Il racconto di Aja, la madre ragazzina che ha visto morire suo figlio dal barcone. La risposta a chi dice che sarebbe colpa sua – Il video
«I nostri occhi non siano i soli a vedere». Così, solo 10 giorni fa la Ong spagnola Open Arms pubblicava il video dove venivano mostrate le operazione di soccorso di 118 persone, di cui 12 donne e due neonati, dopo il naufragio di un’imbarcazione davanti alle coste della Libia. Un video in cui si sentono distintamente le urla di una giovane donna, Aja, e del «pianto disperato di una madre alla ricerca del suo bambino di sei mesi, in mezzo al caos. Lo abbiamo recuperato dal mare in arresto respiratorio, portato a bordo, ma qualche ora dopo il suo corpicino non ha resistito. Lei è la madre di Joseph». Adesso Aja, da poco divenuta maggiorenne, è ospite del centro di accoglienza di Lampedusa e ha raccontato la propria storia e cosa è successo durante il naufragio dello scorso 11 novembre (su cui la procura di Agrigento ha aperto un’inchiesta) a Carlotta Sami, portavoce dell’Unhcr (l’Alto Commissariato delle Nazioni Unite per i rifugiati, ndr).
La storia di Aya, sposa bambina a 13 anni
Un viaggio, disperato e speranzoso, a bordo di quel gommone intrapreso per fuggire dalla Libia, perché «non c’era da mangiare – racconta Aja. «Vivevo a Tripoli, e non è facile per noi neri.

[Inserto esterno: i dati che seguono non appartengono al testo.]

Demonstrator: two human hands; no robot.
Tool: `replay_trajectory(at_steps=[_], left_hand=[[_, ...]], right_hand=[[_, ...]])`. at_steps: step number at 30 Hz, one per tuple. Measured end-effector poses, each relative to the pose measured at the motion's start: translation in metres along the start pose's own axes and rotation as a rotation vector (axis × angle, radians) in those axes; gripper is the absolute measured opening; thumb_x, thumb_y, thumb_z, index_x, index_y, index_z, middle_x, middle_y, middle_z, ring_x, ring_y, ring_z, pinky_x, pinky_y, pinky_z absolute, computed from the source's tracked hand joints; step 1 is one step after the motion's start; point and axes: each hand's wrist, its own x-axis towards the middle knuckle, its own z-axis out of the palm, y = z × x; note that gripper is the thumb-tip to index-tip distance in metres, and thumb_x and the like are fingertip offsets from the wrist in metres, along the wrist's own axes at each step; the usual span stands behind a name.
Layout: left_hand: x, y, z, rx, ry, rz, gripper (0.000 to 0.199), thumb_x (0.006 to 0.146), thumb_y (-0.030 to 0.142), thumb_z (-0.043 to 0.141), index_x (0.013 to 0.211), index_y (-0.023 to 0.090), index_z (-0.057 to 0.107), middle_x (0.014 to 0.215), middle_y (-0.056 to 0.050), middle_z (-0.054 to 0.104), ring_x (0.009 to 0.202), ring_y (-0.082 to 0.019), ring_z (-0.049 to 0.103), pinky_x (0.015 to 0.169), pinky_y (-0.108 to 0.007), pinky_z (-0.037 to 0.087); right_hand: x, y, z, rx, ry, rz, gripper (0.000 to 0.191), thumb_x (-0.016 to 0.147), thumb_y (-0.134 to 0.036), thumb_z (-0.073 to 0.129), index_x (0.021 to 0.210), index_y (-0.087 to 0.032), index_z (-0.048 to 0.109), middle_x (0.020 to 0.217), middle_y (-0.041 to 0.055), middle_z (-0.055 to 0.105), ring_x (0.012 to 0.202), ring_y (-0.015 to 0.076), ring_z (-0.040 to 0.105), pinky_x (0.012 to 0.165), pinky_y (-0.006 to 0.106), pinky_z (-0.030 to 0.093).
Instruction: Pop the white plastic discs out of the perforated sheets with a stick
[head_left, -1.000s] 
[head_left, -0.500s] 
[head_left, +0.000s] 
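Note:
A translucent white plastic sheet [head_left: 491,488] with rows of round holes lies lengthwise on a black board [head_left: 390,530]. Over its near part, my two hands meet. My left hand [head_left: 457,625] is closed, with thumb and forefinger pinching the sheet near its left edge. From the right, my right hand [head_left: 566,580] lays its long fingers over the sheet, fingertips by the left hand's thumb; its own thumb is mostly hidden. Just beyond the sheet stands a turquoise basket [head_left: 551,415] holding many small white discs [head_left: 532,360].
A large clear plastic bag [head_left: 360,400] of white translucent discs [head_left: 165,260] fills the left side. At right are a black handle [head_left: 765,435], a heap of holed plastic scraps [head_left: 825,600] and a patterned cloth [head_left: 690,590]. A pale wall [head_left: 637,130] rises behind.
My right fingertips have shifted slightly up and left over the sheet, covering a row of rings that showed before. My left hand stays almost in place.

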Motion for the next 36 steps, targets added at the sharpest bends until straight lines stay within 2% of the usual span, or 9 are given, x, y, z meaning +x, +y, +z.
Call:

I bambini ci tirano le pietre addosso». E andando a ritroso, la storia della vita di Aja diventa ancora più buia. Costretta a sposarsi a soli 13 anni dal padre, dopo essere rimasta incinta, viene abbandonata dal marito. Aja decide dunque di trasferirsi in Mali per lavorare, per poter mantenere la propria famiglia e il primo figlio rimasto in Guinea con la nonna, e successivamente di spostarsi ulteriormente in Libia per lavorare, dapprima facendo pulizie e in un ospedale. E’ allora che rimane incinta di Yusuf e successivamente decide di partire per l’Italia per poter mantenere il neonato, così come la sua famiglia e il suo primo figlio.
La speranza per il futuro
«Dio mi ha dato Yusuf e Dio me l’ha preso. Cosa devo dire? Il mio bambino è morto. Non ho più nulla», prosegue Aja, il cui figlio riposa ora nel cimitero dei migranti di Lampedusa. E ora la giovane non può far altro che sperare. Sperare di poter imparare l’italiano e di potersi integrare e lavorare, per aiutare – ancora una volta – la propria famiglia e il primogenito. «Ho già perso Yusuf – conclude – Cosa deve succedere ancora? Dio solo lo sa». Le parole di Aja e la sua tragedia non lasciano spazio a interpretazioni o a commenti polemici. Per quanto ci sia stato chi, come la giornalista di Libero Azzurra Barbuto, abbia insisto sin da subito ad attribuire la responsabilità della morte del piccolo Yusuf a sua madre, come ripete ancora sui social.